__WHAT TO DO__. Every entry must be printed again exactly, with nothing left out.

Collected data:
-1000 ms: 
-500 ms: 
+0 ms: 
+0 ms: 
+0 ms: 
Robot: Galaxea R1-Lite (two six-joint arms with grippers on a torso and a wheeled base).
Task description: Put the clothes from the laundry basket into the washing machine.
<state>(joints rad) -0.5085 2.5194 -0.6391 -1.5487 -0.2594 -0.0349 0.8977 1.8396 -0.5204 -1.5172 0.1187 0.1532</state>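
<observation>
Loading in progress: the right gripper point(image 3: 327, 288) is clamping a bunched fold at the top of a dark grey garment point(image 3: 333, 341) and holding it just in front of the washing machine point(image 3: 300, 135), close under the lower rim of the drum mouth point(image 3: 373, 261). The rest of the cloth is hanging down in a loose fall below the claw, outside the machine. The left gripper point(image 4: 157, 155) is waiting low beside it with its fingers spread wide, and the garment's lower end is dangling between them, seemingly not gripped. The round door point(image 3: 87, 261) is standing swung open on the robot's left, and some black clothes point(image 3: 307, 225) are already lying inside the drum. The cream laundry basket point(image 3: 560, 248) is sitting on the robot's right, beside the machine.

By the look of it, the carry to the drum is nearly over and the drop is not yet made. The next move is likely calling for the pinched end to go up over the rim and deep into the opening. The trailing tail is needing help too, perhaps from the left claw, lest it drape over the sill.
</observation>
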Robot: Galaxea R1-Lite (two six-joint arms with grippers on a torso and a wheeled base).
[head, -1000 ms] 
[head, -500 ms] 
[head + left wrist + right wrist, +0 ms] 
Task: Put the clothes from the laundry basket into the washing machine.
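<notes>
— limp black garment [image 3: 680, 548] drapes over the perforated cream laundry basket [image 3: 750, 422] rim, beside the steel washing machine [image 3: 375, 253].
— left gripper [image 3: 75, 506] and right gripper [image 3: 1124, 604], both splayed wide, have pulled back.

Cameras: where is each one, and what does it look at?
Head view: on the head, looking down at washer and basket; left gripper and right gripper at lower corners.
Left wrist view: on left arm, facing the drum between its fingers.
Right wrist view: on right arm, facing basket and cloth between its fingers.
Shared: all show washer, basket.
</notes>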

__REPLY TO THE EXERCISE__.
-1000 ms: 
-500 ms: 
+0 ms: 
+0 ms: 
+0 ms: 
Robot: Galaxea R1-Lite (two six-joint arms with grippers on a torso and a wheeled base).
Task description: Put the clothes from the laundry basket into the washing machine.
<state>(joints rad) -0.5085 2.5194 -0.6391 -1.5487 -0.2594 -0.0349 0.8977 1.8396 -0.5204 -1.5172 0.1187 0.1532</state>
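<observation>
Loading in progress: the right gripper point(image 3: 327, 288) is clamping a bunched fold at the top of a dark grey garment point(image 3: 333, 341) and holding it just in front of the washing machine point(image 3: 300, 135), close under the lower rim of the drum mouth point(image 3: 373, 261). The rest of the cloth is hanging down in a loose fall below the claw, outside the machine. The left gripper point(image 4: 157, 155) is waiting low beside it with its fingers spread wide, and the garment's lower end is dangling between them, seemingly not gripped. The round door point(image 3: 87, 261) is standing swung open on the robot's left, and some black clothes point(image 3: 307, 225) are already lying inside the drum. The cream laundry basket point(image 3: 560, 248) is sitting on the robot's right, beside the machine.

By the look of it, the carry to the drum is nearly over and the drop is not yet made. The next move is likely calling for the pinched end to go up over the rim and deep into the opening. The trailing tail is needing help too, perhaps from the left claw, lest it drape over the sill.
</observation>
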Robot: Galaxea R1-Lite (two six-joint arms with grippers on a torso and a wheeled base).
[head, -1000 ms] 
[head, -500 ms] 
[head + left wrist + right wrist, +0 ms] 
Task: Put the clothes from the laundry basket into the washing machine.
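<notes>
— limp black garment [image 3: 680, 548] drapes over the perforated cream laundry basket [image 3: 750, 422] rim, beside the steel washing machine [image 3: 375, 253].
— left gripper [image 3: 75, 506] and right gripper [image 3: 1124, 604], both splayed wide, have pulled back.

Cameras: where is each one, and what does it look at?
Head view: on the head, looking down at washer and basket; left gripper and right gripper at lower corners.
Left wrist view: on left arm, facing the drum between its fingers.
Right wrist view: on right arm, facing basket and cloth between its fingers.
Shared: all show washer, basket.
</notes>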

The exercise contains nothing more.